Poi, dopo avere incontrato Marta, Gesù incontra anche sua sorella Maria e così si avvicina al sepolcro. E qui avviene qualcosa che ci meraviglia molto: si dice infatti che “Gesù scoppiò in pianto”. E la gente commenta in senso giusto dicendo: “Guarda come lo amava!”. Se si piange quando una persona che ci è cara è morta è perché ne sentiamo il distacco e la separazione, è perché non riusciamo più a comunicare con lei le nostre parole, i nostri sentimenti, i nostri abbracci. Non ci saremmo aspettati questo pianto da Gesù che ha detto: “Io sono la vita” e quindi sapeva che il suo amico, proprio perché era suo amico, era vivo e non morto pur essendo nel sepolcro da quattro giorni. Perché allora Gesù ha pianto? È semplice: perché noi esprimiamo con il pianto il nostro dolore e Gesù ha condiviso in tutto la nostra umanità, tranne che nel peccato. Infine arriva il momento più inaspettato e meraviglioso agli occhi di chi era presente: Lazzaro, chiamato da Gesù, esce dal sepolcro e ritorna alla vita terrena. Le sorelle di Lazzaro, i discepoli di Gesù si sono certamente rafforzati nella loro amicizia con Gesù ma anche molti Giudei credettero in lui.
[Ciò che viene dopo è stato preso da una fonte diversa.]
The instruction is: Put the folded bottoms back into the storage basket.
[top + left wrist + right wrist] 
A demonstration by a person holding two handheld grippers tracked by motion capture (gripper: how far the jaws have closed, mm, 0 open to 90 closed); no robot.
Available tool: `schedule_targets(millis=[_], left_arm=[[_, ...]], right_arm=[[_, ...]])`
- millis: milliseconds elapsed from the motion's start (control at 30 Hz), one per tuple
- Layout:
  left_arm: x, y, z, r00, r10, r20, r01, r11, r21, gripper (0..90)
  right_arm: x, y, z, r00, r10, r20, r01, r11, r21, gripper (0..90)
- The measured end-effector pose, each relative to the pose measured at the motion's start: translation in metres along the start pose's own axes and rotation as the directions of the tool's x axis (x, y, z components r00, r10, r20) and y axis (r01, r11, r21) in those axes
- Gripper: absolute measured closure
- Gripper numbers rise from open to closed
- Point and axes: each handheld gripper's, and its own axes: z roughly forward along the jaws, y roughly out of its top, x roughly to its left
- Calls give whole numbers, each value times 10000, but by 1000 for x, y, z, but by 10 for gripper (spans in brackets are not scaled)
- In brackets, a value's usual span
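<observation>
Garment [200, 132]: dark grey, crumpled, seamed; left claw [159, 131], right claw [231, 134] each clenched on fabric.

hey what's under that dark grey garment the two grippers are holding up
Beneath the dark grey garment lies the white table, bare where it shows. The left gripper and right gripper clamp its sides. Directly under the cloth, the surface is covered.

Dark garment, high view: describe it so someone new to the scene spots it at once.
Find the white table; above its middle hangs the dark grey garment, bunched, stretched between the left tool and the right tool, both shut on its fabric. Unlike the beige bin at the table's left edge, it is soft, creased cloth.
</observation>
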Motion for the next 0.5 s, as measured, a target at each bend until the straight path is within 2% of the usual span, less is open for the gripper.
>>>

Ma qui avviene qualcosa di inaspettato, qualcosa di ancora più grande del ritorno alla vita di un morto sepolto da quattro giorni. È un annuncio che viene dalla bocca di un uomo che non amava Gesù, anzi lo voleva eliminare. È l’annuncio mai sentito prima, detto da colui che presiedeva il tribunale superiore che dopo pochi giorni avrebbe condannato a morte Gesù. E l’annuncio è questo: UN UOMO SOLO È BENE CHE MUOIA PER IL POPOLO! Caifa ha detto con disprezzo questa frase ma non si è reso conto di aver detto una cosa giusta: davvero Gesù è morto per il popolo, è morto non per caso, non vittima di un complotto, non per l’odio di qualcuno o per sua debolezza. È morto per qualcuno che amava, per i suoi discepoli, per tutti noi. È morto perché ci ha amati. Intendiamo dire questo ogni volta che diciamo le sue parole: Questo è il mio corpo offerto in sacrificio per voi!”.